PROBLEM DETAILS: Copy out each line of the data that contains "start".

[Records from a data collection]
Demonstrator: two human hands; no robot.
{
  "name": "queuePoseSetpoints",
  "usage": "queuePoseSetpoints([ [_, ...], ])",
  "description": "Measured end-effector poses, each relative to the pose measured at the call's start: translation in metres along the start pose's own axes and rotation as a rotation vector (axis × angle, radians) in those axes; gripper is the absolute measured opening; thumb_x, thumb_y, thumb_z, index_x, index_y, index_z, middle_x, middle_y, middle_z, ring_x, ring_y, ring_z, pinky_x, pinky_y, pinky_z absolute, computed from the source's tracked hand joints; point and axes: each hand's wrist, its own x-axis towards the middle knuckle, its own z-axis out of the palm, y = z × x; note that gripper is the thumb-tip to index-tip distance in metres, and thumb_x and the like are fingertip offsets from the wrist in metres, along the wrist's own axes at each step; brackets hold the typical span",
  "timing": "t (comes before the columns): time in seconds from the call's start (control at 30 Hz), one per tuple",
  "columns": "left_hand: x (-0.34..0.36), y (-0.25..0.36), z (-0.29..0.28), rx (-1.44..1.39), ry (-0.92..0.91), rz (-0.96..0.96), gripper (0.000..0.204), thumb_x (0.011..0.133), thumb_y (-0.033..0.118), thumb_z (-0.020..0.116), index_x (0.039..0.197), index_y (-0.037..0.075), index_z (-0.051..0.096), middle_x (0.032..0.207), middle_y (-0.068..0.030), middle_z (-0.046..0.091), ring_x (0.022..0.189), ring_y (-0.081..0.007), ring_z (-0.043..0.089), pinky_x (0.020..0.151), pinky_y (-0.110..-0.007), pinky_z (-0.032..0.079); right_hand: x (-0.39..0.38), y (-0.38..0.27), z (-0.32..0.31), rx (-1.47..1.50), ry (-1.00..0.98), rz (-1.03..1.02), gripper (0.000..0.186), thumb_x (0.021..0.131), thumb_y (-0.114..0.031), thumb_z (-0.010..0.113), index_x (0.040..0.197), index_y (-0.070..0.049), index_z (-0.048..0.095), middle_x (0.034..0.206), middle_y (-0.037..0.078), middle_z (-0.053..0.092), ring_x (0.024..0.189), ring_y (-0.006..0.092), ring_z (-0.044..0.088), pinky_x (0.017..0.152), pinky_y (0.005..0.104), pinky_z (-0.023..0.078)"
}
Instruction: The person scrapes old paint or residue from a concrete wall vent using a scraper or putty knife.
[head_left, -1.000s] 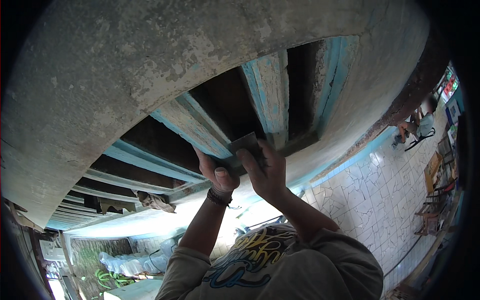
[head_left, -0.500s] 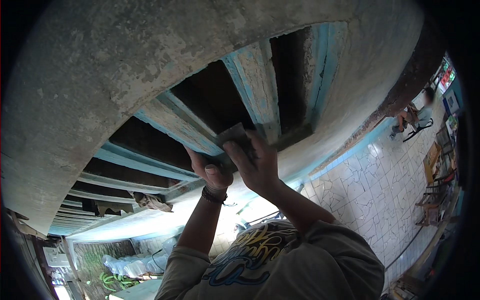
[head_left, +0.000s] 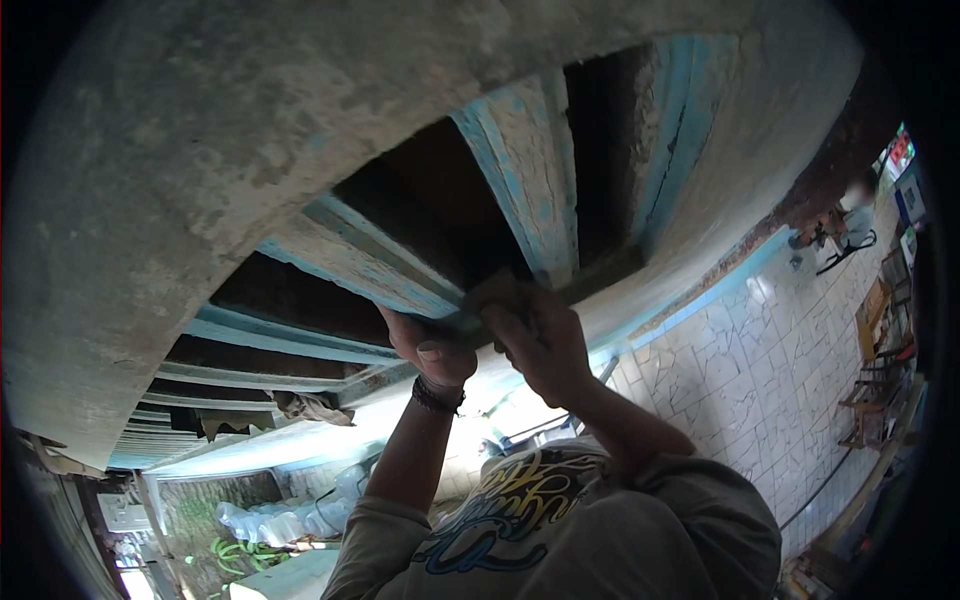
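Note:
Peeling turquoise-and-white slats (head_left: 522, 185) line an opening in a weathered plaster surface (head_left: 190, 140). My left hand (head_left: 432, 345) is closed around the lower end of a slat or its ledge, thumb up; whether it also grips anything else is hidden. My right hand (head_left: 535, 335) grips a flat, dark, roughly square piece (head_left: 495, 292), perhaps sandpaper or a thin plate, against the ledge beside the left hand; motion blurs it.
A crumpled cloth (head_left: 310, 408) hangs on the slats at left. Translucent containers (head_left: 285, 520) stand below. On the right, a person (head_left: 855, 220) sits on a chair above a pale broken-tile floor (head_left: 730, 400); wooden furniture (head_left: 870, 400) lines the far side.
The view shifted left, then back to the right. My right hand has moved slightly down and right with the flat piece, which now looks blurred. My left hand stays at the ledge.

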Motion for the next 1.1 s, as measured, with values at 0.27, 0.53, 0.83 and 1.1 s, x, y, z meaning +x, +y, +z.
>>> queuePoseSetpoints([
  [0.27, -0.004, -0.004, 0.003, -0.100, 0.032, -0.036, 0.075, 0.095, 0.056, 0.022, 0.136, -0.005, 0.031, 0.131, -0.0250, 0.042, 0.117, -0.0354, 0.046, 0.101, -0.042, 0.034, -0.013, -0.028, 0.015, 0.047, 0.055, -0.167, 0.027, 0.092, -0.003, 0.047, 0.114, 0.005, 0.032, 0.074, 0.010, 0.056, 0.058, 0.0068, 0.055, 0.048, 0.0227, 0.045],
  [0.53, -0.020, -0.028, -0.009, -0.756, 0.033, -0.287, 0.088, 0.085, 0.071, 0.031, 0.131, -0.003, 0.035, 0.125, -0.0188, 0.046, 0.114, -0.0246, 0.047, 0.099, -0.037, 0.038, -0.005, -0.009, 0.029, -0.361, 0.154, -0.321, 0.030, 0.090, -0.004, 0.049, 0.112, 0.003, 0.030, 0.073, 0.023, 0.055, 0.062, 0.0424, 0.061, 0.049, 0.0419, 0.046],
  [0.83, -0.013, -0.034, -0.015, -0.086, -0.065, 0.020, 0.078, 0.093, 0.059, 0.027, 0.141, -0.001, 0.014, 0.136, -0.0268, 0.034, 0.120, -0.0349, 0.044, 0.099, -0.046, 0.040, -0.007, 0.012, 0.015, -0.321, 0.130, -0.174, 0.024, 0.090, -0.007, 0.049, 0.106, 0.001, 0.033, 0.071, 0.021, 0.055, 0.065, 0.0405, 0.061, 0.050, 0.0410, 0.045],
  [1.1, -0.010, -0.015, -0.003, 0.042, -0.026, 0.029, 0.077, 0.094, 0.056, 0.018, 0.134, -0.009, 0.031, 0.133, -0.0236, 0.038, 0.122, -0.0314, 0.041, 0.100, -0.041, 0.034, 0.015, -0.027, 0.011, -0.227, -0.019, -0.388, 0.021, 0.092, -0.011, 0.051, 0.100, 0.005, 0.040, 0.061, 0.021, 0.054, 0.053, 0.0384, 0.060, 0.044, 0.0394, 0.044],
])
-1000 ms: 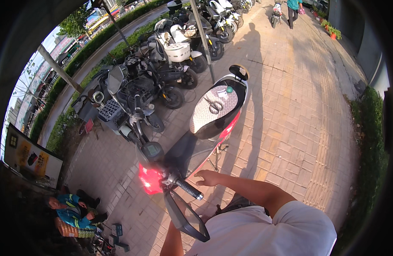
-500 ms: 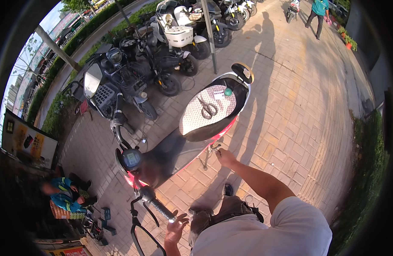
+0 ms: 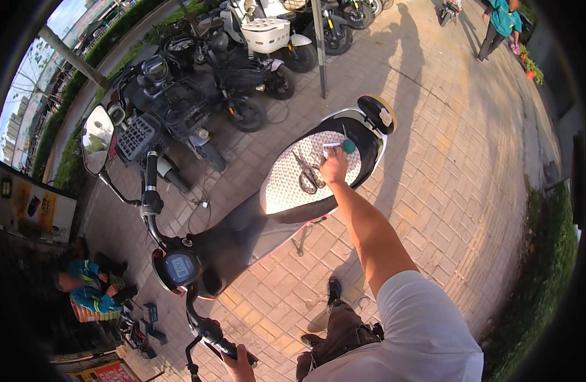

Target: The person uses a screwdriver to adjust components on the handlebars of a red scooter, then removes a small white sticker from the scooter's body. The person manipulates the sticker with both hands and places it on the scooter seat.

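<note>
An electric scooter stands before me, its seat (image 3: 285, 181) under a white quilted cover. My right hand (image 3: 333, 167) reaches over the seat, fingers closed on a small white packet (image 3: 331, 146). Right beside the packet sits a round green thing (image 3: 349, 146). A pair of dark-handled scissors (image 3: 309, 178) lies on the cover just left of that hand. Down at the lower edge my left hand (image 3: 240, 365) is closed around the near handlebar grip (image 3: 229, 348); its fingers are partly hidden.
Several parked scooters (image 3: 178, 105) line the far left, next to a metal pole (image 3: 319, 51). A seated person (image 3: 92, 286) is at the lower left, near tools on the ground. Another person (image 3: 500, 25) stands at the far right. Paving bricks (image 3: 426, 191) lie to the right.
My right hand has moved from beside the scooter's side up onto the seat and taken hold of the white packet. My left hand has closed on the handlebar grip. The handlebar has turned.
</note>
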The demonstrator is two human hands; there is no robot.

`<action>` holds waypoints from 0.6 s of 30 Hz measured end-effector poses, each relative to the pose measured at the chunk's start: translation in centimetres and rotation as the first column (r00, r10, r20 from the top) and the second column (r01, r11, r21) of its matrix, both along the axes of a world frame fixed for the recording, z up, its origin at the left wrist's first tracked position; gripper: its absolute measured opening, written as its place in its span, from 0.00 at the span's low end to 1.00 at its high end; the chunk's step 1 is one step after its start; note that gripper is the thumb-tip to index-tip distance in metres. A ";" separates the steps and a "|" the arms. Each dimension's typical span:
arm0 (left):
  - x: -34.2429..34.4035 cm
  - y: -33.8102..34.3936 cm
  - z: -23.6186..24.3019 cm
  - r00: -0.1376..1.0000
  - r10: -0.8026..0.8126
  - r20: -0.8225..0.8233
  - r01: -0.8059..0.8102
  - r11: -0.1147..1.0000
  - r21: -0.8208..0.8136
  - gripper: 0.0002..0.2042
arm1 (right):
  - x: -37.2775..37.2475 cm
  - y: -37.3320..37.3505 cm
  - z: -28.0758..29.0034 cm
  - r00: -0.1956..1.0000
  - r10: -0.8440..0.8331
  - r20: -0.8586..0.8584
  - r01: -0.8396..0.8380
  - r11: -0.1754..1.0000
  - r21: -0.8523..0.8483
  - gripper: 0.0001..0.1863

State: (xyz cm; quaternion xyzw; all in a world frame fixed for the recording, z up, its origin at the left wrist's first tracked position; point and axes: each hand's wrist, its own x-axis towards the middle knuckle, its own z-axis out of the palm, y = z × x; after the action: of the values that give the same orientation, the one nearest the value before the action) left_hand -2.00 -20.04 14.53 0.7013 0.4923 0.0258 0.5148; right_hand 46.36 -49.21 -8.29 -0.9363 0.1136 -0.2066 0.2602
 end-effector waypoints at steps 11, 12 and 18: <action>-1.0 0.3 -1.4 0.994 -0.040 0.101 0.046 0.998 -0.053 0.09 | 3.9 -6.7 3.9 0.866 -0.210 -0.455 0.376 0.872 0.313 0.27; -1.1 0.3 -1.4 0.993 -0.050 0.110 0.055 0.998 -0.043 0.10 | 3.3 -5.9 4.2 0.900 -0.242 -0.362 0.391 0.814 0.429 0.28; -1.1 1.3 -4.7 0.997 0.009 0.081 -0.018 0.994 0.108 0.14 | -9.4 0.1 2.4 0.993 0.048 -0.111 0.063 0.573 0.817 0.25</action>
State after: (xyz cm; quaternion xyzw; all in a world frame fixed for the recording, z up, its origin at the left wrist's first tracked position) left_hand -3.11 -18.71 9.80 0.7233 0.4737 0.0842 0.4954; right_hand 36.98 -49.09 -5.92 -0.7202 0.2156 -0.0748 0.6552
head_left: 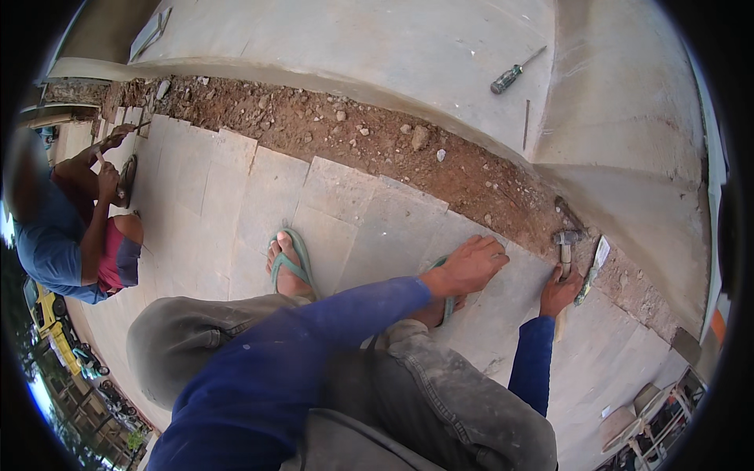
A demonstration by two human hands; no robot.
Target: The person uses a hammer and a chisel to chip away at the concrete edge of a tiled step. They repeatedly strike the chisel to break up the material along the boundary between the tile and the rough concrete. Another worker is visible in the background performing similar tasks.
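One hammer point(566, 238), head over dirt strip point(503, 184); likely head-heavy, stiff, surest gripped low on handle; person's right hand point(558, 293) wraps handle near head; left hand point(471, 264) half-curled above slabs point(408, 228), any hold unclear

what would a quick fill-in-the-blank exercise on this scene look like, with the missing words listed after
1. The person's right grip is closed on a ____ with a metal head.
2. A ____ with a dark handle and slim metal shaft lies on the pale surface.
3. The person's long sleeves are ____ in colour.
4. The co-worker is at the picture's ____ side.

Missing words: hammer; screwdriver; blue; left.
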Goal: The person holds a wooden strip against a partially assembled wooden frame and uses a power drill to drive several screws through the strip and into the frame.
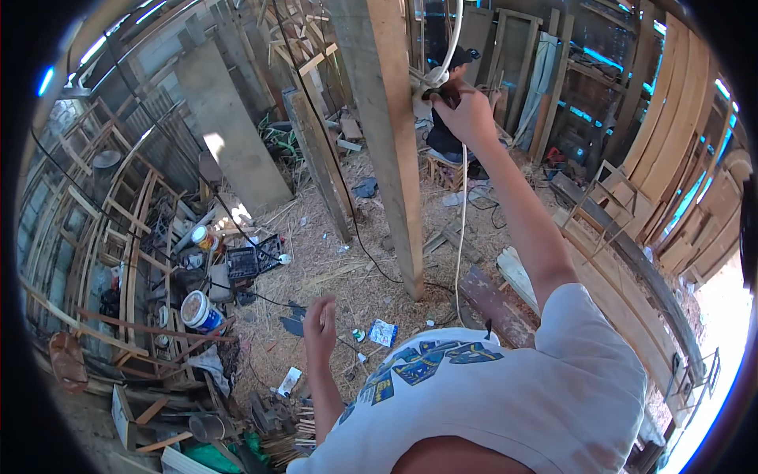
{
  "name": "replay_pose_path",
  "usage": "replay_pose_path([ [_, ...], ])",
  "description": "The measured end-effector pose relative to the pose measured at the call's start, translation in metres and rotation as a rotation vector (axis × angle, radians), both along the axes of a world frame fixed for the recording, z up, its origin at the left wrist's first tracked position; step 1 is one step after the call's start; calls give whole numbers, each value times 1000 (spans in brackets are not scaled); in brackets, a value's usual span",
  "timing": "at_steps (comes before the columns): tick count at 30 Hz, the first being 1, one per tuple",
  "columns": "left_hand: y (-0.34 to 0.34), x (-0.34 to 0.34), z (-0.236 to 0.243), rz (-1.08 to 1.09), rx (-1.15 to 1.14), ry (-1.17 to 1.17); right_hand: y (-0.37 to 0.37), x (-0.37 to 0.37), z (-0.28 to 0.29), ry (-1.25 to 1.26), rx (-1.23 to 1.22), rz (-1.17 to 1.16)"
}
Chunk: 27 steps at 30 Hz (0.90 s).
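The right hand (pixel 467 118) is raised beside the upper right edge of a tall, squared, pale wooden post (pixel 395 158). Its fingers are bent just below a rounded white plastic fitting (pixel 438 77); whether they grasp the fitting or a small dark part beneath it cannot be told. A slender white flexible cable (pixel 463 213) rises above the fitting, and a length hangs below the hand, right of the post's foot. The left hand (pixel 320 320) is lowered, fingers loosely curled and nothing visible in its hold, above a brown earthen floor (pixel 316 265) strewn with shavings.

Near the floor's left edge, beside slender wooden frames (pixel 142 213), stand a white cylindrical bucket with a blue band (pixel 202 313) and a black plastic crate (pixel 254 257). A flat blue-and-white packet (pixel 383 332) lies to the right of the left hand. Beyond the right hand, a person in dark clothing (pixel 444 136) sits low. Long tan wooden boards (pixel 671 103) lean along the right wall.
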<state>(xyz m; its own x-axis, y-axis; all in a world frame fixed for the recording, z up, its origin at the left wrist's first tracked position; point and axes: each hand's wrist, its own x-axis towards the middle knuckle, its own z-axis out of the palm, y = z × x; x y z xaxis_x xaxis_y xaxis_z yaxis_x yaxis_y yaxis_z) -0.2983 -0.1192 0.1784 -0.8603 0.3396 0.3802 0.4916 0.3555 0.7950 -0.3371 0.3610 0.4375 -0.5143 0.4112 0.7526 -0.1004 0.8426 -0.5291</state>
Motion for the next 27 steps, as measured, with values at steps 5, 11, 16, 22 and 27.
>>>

EXERCISE SOLUTION:
  "description": "Measured end-effector poses, each relative to the pose measured at the call's start: translation in metres along the start pose's own axes and rotation as a rotation vector (axis × angle, radians) in those axes; gripper is the absolute measured opening; thumb_x, thumb_y, thumb_z, index_x, index_y, index_z, middle_x, middle_y, middle_z, ring_x, ring_y, ring_z, pinky_x, pinky_y, pinky_z absolute, computed from the source's tracked hand joints; point and axes: each hand's wrist, its own x-axis towards the middle knuckle, its own z-axis out of the palm, y = z × x; note that gripper is the thumb-tip to index-tip distance in metres, and thumb_x and the like are fingertip offsets from the wrist in metres, along the wrist's own axes at each step; brackets hold the typical span",
  "timing": "t (comes before the columns): time in seconds from the call's start (control at 30 Hz), one per tuple",
`<action>` holds waypoints from 0.6 s of 30 Hz measured end-effector poses, each relative to the pose measured at the chunk's start: translation in centimetres and rotation as the first column (r00, r10, r20 from the top) and the second column (r01, r11, r21) of its matrix, both along the axes of a world frame fixed for the recording, z up, its origin at the left wrist's first tracked position; gripper: its absolute measured opening, written as its place in its span, from 0.00 at the span's low end to 1.00 at its high end; the chunk's step 1 is one step after its start; note that gripper is the thumb-tip to index-tip distance in metres. A ";" separates the steps and a "|" the arms. Each dimension's typical span:
  "description": "The measured end-effector pose relative to the pose measured at the call's start, translation in metres and rotation as a rotation vector (axis × angle, radians), both along the axes of a world frame fixed for the recording, z up, its origin at the left wrist's first tracked position; step 1 is one step after the call's start; calls give whole numbers, each value times 1000 (spans in brackets are not scaled); in brackets, a value's usual span",

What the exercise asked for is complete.